### Task goal
Which of the lines below mention the word "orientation"? Pull each one out.

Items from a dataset
________________________
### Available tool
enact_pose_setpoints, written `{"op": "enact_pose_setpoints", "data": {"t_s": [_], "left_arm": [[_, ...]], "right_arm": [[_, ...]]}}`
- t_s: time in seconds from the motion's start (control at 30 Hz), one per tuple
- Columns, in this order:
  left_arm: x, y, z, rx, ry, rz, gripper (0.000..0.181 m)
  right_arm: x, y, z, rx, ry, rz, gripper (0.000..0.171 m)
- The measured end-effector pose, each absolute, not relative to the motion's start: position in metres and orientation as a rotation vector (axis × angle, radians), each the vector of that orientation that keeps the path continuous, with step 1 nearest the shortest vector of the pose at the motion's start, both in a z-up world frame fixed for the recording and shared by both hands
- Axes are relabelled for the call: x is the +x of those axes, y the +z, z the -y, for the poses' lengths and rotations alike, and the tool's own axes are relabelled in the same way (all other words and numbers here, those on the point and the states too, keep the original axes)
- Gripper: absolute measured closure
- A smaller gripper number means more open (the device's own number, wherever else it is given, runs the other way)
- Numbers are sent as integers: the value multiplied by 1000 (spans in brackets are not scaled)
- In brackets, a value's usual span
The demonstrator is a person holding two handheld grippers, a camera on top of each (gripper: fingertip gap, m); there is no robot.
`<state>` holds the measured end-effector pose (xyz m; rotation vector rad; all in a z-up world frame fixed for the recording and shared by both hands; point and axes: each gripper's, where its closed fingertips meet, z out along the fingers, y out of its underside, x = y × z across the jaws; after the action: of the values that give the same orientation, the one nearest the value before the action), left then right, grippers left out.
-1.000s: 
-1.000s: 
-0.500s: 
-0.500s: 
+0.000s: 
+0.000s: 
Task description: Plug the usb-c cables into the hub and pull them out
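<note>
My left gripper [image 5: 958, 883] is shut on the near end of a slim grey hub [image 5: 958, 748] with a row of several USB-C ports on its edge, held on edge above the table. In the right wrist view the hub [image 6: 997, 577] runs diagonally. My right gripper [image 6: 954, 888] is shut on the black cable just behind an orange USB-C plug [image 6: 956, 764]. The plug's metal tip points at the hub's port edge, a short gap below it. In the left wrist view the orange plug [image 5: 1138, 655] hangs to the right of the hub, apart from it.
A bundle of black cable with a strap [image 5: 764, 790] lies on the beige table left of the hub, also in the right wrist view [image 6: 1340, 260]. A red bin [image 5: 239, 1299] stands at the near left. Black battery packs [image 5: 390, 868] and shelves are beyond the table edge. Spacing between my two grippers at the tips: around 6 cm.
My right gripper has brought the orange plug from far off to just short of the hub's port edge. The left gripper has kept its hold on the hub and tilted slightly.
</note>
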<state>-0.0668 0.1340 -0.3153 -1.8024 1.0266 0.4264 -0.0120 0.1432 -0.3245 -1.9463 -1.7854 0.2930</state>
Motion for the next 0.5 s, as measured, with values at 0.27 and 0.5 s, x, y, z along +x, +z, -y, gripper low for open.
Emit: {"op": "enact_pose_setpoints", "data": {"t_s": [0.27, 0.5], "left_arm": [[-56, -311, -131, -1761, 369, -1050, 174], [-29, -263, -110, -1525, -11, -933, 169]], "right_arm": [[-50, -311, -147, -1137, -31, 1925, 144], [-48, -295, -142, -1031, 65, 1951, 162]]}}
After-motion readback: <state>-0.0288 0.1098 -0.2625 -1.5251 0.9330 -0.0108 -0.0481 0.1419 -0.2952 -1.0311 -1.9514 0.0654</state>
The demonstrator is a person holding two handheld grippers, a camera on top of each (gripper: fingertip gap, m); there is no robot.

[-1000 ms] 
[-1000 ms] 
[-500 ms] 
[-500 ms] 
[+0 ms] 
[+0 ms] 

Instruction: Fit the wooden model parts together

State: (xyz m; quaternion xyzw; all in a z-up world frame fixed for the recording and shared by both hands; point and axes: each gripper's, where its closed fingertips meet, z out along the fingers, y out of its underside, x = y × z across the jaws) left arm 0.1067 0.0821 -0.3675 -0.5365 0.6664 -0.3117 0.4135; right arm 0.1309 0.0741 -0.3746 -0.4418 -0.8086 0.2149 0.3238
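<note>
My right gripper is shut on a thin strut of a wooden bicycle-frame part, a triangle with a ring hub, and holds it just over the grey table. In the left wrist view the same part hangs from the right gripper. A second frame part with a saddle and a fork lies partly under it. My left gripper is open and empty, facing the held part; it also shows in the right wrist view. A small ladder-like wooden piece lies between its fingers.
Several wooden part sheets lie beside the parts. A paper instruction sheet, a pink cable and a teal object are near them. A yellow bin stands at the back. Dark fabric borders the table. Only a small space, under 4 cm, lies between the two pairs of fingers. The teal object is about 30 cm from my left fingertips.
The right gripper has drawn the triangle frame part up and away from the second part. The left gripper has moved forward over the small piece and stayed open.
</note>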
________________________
### Answer to this task
- The measured end-effector pose, each absolute, not relative to the motion's start: position in metres and orientation as a rotation vector (axis × angle, radians), each the vector of that orientation that keeps the path continuous, with step 1 nearest the shortest vector of the pose at the motion's start, both in a z-up world frame fixed for the recording and shared by both hands
`<state>` holds the measured end-effector pose (xyz m; rotation vector rad; all in a z-up world frame fixed for the recording and shared by both hands; point and axes: each gripper's, where its closed fingertips meet, z out along the fingers, y out of its underside, x = y × z across the jaws; after the action: of the values that give the same orientation, the one nearest the value before the action), left then right, grippers left out.

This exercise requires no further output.